David Roundy droundy at darcs.net
Fri Aug 10 12:29:37 EDT 2007

On Thu, Aug 09, 2007 at 06:47:04PM +0100, Andrew Coppin wrote:
> First of all, currently I'm just using Double to represent coordinates. 
> Can anybody tell me what the smallest value you can represent with one 
> is? (Not including denormals.)

The smallest number is around 1e-300, but the smallest fractional
difference (which is probably what's biting you) is around 1e-15.

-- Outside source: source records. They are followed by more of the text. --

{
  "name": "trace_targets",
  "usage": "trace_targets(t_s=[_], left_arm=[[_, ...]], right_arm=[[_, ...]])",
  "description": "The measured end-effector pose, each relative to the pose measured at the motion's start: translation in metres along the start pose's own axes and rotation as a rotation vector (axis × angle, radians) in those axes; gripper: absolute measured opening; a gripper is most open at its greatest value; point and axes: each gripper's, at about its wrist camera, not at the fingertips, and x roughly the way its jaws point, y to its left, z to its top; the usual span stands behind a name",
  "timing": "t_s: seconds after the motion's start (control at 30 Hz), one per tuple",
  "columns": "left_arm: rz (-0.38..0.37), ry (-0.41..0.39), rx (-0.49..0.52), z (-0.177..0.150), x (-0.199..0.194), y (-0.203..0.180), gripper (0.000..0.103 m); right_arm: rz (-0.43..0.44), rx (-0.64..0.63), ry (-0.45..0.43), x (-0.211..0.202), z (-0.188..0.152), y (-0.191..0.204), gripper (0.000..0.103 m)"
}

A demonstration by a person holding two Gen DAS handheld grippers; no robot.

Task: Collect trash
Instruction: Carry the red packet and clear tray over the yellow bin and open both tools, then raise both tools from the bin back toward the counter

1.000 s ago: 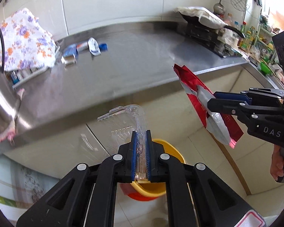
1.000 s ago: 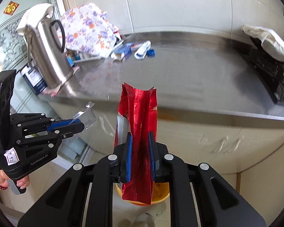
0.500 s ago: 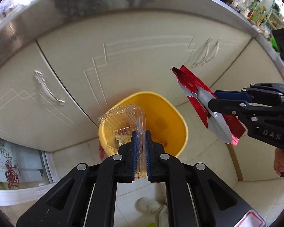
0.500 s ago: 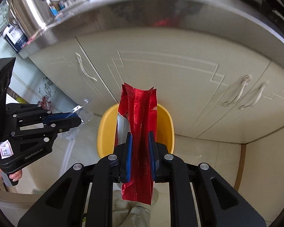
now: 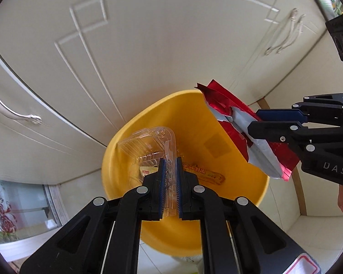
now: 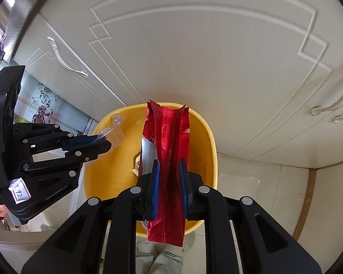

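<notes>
- Two pieces of trash hang over the yellow bin — your left gripper is clenched on the clear plastic clamshell, your right gripper on the red foil pouch.
- Let go only once each piece sits inside the bin's rim; the pouch's lower end hangs past the near rim, so carry it further in first.
- Wrappers already lie at the bin's bottom — no obstruction.
- Behind the bin stand cabinet doors; keep the pouch's top clear of them.
</notes>
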Motion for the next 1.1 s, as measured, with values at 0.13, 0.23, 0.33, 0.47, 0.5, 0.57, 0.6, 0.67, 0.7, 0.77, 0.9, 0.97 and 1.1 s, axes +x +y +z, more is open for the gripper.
trace_targets(t_s=[0.13,0.23,0.33,0.47,0.5,0.57,0.6,0.67,0.7,0.77,0.9,0.97,1.1], left_arm=[[-0.003,0.008,-0.008,-0.001,0.006,0.003,0.011],[0.002,0.010,-0.005,-0.001,0.005,0.001,0.016],[0.011,0.008,-0.009,-0.003,0.002,0.002,0.034],[0.019,0.005,-0.007,-0.003,0.000,-0.001,0.038],[0.021,0.003,-0.006,-0.004,-0.001,-0.001,0.038],[0.027,-0.001,-0.007,-0.002,-0.003,-0.005,0.038],[0.029,-0.003,-0.007,-0.003,-0.006,-0.005,0.038],[0.032,-0.004,-0.008,0.001,-0.003,-0.004,0.038],[0.034,-0.004,-0.009,0.000,-0.005,-0.003,0.038],[0.037,-0.004,-0.010,-0.002,-0.009,-0.002,0.038],[0.040,-0.011,-0.014,-0.007,-0.025,-0.003,0.038],[0.040,-0.018,-0.018,-0.008,-0.036,-0.004,0.038],[0.035,-0.037,-0.035,-0.005,-0.057,-0.004,0.038]], right_arm=[[0.016,0.020,0.011,0.009,0.000,-0.005,0.027],[0.022,0.023,0.010,0.012,0.001,-0.004,0.034],[0.028,0.031,0.006,0.011,0.000,-0.006,0.038],[0.040,0.045,-0.001,0.007,-0.002,-0.010,0.041],[0.044,0.047,-0.003,0.005,-0.003,-0.010,0.045],[0.050,0.051,-0.010,0.003,-0.004,-0.010,0.054],[0.045,0.051,-0.012,0.002,-0.005,-0.010,0.054],[0.044,0.052,-0.012,0.000,-0.006,-0.010,0.054],[0.042,0.053,-0.013,-0.002,-0.007,-0.009,0.054],[0.037,0.052,-0.015,-0.005,-0.008,-0.008,0.054],[0.029,0.057,-0.025,-0.020,-0.010,-0.007,0.054],[0.025,0.057,-0.033,-0.029,-0.010,-0.001,0.054],[0.018,0.056,-0.054,-0.054,-0.013,0.008,0.054]])
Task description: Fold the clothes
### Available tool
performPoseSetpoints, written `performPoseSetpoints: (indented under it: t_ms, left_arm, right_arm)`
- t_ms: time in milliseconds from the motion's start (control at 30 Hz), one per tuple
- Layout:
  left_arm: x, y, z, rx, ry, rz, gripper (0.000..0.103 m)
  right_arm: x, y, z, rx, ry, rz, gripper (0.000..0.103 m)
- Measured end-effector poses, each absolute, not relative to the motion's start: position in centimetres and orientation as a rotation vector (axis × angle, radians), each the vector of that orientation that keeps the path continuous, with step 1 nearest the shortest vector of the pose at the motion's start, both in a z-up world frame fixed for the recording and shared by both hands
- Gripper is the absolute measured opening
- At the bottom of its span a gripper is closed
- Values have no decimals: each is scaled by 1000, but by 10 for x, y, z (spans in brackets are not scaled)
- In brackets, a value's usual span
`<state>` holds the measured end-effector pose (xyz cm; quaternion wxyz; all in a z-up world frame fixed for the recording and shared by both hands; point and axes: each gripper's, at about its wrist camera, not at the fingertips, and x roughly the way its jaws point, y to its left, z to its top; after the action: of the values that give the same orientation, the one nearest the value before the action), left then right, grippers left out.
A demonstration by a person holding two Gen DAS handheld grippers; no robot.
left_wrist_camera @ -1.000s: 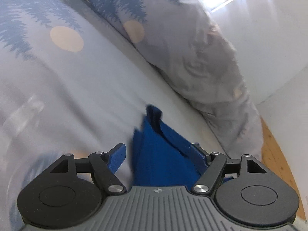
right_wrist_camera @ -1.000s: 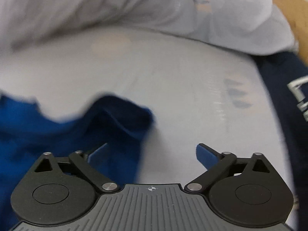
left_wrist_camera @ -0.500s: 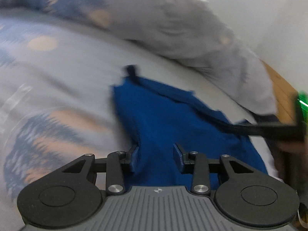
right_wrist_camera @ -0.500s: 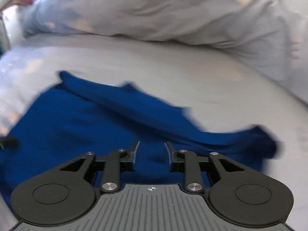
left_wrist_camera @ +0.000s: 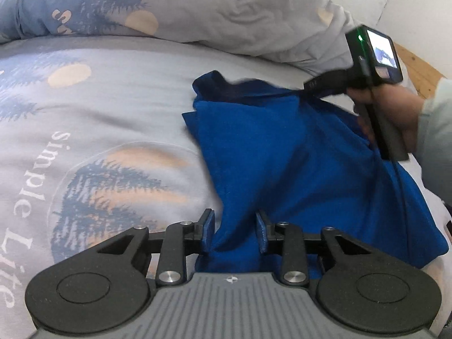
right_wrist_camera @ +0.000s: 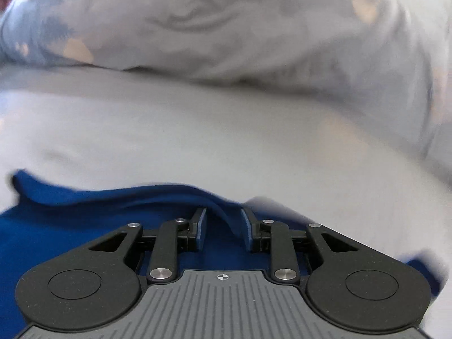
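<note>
Since half a second ago the royal-blue cotton garment [left_wrist_camera: 296,163] has been drawn up and stretched across the grey printed bed sheet [left_wrist_camera: 84,107], and the right gripper's view has dropped low, so far less of the blue cloth [right_wrist_camera: 56,234] shows in it.

The left gripper [left_wrist_camera: 234,233] sits low at the garment's near edge, jaws partly closed with a bunched fold of blue cloth between its fingers. The right gripper [right_wrist_camera: 223,227] likewise has its jaws narrowed around a raised ridge of fabric; whether either fully pinches is hard to tell.

Only the left view shows the person's right hand [left_wrist_camera: 395,113] around the black handle, tilted toward the garment's far right corner, beside the rumpled grey pillow [left_wrist_camera: 226,14].
</note>
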<state>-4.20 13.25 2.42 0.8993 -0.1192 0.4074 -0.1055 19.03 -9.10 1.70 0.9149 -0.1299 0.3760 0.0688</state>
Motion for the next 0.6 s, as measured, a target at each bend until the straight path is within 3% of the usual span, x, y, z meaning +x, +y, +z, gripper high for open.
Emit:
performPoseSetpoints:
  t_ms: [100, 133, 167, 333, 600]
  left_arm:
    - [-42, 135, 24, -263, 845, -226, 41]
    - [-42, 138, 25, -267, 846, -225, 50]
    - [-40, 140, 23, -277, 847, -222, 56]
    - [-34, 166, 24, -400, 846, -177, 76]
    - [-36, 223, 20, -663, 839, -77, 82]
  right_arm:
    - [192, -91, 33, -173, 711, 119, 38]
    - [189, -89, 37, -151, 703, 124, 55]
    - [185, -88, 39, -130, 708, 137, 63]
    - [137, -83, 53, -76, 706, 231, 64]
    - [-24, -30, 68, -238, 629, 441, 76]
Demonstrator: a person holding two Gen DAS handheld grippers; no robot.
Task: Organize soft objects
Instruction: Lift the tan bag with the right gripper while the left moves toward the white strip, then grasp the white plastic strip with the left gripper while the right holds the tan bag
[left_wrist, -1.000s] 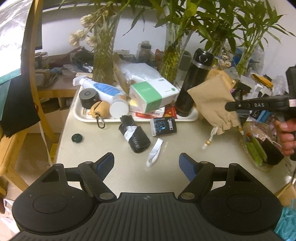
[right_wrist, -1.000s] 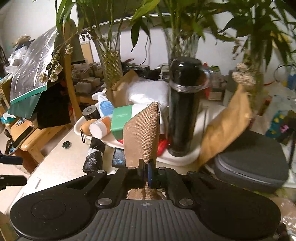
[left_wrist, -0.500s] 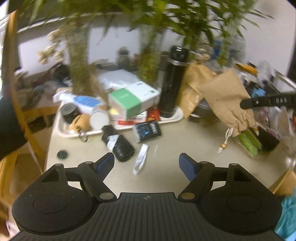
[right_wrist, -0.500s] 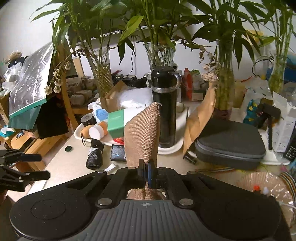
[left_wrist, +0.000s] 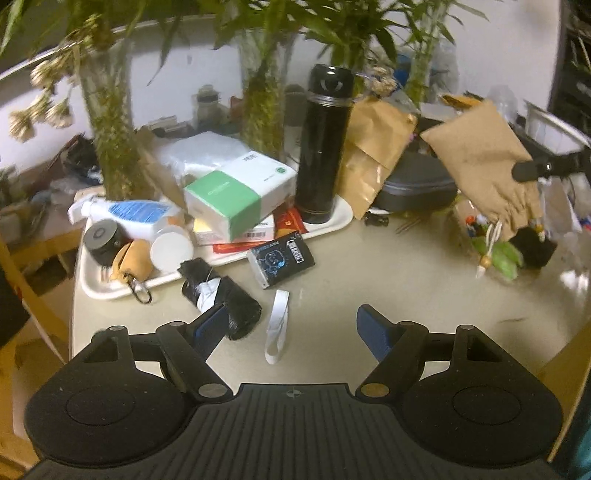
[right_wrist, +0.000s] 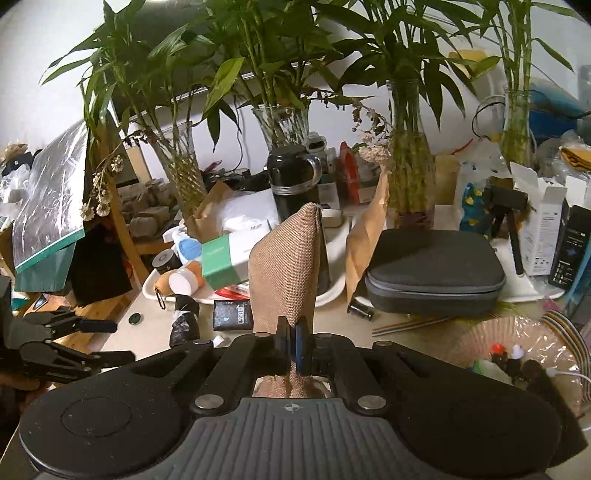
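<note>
Your right claw is gripping the limp, light tan woven drawstring pouch near its gathered neck, dangling it above the desk at right, while your left claw is hovering released.

A pale table carries a white tray at ten o'clock. Just beside the tray's near edge lie a black rolled bundle, a dark packet and a white strap. A grey zip case sits at two o'clock.
</note>
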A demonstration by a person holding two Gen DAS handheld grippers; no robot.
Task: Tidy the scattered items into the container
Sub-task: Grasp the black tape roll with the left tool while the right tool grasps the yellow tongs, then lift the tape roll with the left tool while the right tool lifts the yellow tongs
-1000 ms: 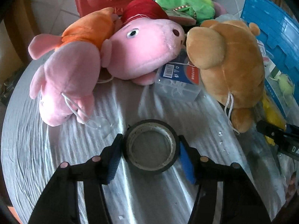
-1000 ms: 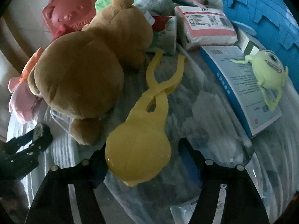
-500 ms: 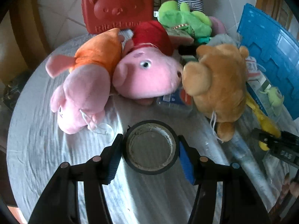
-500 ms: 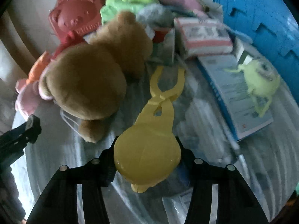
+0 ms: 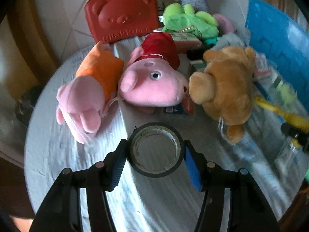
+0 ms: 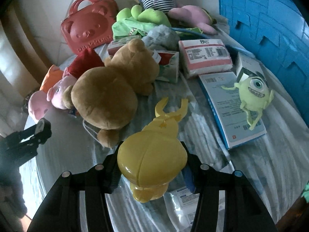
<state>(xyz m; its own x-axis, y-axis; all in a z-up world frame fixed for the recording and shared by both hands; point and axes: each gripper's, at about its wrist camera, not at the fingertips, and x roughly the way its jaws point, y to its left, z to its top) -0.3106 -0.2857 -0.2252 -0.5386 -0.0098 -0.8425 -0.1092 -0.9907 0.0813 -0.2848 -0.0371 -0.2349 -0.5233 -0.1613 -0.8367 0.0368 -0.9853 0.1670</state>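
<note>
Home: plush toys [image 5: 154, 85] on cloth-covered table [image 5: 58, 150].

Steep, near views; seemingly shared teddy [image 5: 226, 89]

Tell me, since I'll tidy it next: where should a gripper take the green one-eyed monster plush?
Grip the round body of the green one-eyed monster plush, coming down from above with fingers on its left and right sides. It lies face-up on the blue-edged box; its thin arms and legs are floppy, so probably poor holds.
</note>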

> Next up, at some point I'm going to need more precision than a Double 
> can give me. (But, obviously, I still want the thing to go as fast as 
> humanly possible.) In particular, I do NOT want to go into "infinite" 
> precision. (E.g., exact arithmetic with arbitrary fractions.) I want to 
> be able to make the precision arbitrarily high, but still finite and 
> fixed. (The idea being that the further you zoom in, the more the 
> computer turns up the precision.) Is there anything useful for this in 
> the standard libraries? Or will I have to write something?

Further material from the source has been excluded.